Monday, February 6, 2017

Author Spotlight - Ernest Hemingway


If someone ever asked me to pick my favorite author, I don’t think I would be able to do it. I have too many authors that I enjoy over and over. One of those author’s that I find myself going back to time and time again is Ernest
Hemingway. His books are so classic and full of life.

Hemingway was an incredibly interesting person who lived an incredibly interesting life. His writing career began during high school where he worked on the newspaper. After high school, he went on to work for a Kansas City newspaper. His time as a journalist really helped develop the stripped-down style of writing he is known for.
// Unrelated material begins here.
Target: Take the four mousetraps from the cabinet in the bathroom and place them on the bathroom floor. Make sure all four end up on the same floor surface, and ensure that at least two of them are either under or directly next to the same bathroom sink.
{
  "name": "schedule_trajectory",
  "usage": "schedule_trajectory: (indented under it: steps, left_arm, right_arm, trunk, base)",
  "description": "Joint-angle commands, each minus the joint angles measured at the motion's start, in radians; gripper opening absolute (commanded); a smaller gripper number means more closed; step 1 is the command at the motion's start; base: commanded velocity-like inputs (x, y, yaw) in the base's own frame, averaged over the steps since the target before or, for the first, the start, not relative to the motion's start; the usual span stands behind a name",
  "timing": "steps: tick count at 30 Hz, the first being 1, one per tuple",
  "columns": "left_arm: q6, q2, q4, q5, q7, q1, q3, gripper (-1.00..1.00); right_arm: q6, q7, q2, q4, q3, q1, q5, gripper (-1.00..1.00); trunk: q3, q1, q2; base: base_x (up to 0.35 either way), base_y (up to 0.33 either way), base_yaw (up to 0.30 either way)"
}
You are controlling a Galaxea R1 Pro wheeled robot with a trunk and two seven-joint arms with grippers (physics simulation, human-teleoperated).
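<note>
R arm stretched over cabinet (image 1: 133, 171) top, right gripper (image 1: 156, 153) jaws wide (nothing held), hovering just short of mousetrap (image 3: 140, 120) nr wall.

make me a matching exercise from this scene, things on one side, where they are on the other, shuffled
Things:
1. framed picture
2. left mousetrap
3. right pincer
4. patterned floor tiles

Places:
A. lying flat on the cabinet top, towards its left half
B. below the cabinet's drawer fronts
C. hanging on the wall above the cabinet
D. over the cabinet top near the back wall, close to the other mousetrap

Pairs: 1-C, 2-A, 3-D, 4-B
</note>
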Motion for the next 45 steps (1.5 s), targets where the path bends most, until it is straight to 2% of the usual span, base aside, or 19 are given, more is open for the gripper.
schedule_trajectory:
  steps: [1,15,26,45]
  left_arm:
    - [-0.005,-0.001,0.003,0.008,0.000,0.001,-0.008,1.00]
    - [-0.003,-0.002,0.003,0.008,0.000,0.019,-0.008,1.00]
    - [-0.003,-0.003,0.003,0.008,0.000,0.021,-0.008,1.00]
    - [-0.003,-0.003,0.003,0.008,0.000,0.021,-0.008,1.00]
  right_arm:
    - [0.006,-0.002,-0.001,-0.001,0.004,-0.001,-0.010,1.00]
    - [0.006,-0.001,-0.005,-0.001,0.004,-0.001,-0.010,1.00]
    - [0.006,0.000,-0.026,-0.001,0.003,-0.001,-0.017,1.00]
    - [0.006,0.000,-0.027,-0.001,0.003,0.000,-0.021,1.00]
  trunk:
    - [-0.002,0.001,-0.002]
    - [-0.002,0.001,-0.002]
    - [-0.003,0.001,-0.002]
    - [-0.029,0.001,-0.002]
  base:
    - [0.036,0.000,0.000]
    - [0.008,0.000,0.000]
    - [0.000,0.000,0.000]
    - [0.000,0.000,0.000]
After World War I, Hemingway met and married his first wife and they moved to Paris. This was during an era of time now known as the “Expatriot Era” of history. Artists were fleeing to Europe left and right looking for that inspiration and free life that European living can offer. It was here in Paris that Hemingway met other famed artists like F. Scott Fitzgerald, James Joyce and Pablo Picasso.

Hemingway would go on to marry 3 more times and move between Paris, Key West and Cuba. His most well-known works are The Sun Also Rises, A Farewell to Arms, For Whom the Bell Tolls and The Old Man and the Sea. It was for The Old Man and the Sea that Hemingway finally won a Pulitzer Prize.

Hemingway was never a very healthy person and struggled with old injuries, illnesses and depression throughout his life. Some say this is part of the reason why his books are so good. Others say it is because of the Absinth – his drink of choice. The world will never know as Hemingway committed suicide in 1961.





His creative talent could never be denied. When asked about his art, Hemingway famously said:

"From things that have happened and from things as they exist and from all things that you know and all those you cannot know, you make something through your invention that is not a representation but a whole new thing truer than anything true and alive, and you make it alive, and if you make it well enough, you give it immortality."